Where the listing below has a line with "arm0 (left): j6", write out exactly that line and every line after it, stopping after the line with "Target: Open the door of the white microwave".
################
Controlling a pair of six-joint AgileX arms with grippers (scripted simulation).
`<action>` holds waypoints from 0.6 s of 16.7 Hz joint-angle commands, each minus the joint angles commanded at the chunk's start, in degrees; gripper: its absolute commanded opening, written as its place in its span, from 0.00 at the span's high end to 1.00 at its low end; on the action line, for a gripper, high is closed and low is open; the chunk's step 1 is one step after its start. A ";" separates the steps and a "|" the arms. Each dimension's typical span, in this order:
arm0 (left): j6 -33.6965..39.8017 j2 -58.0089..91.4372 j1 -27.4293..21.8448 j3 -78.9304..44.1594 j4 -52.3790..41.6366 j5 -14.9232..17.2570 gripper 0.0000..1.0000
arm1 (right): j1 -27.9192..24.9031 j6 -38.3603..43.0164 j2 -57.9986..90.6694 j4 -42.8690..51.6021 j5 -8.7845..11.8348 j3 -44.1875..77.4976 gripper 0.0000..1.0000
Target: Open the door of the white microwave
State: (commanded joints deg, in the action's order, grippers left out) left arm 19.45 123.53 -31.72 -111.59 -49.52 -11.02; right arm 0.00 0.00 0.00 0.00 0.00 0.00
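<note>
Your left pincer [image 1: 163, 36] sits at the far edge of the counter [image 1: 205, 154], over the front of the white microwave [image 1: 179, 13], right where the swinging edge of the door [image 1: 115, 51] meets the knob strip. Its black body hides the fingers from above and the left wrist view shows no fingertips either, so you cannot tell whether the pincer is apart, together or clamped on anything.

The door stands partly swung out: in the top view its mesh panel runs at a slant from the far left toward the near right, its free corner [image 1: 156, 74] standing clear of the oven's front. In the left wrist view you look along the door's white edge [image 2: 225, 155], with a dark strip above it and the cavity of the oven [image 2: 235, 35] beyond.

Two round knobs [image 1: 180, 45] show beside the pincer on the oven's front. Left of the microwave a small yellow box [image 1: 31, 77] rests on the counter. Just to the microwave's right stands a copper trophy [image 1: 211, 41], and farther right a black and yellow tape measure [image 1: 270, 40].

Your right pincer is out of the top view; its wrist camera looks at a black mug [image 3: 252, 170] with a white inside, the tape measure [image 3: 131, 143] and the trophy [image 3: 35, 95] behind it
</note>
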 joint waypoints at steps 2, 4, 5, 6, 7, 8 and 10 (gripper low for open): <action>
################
Exercise solution –
arm0 (left): j6 -33.6965..39.8017 j2 -58.0089..91.4372 j1 -27.4293..21.8448 j3 -78.9304..44.1594 j4 -52.3790..41.6366 j5 -14.9232..17.2570 gripper 0.0000..1.0000
arm1 (right): j1 -27.9192..24.9031 j6 -38.3603..43.0164 j2 -57.9986..90.6694 j4 -42.8690..51.6021 j5 -8.7845..11.8348 j3 -44.1875..77.4976 gripper 0.0000..1.0000
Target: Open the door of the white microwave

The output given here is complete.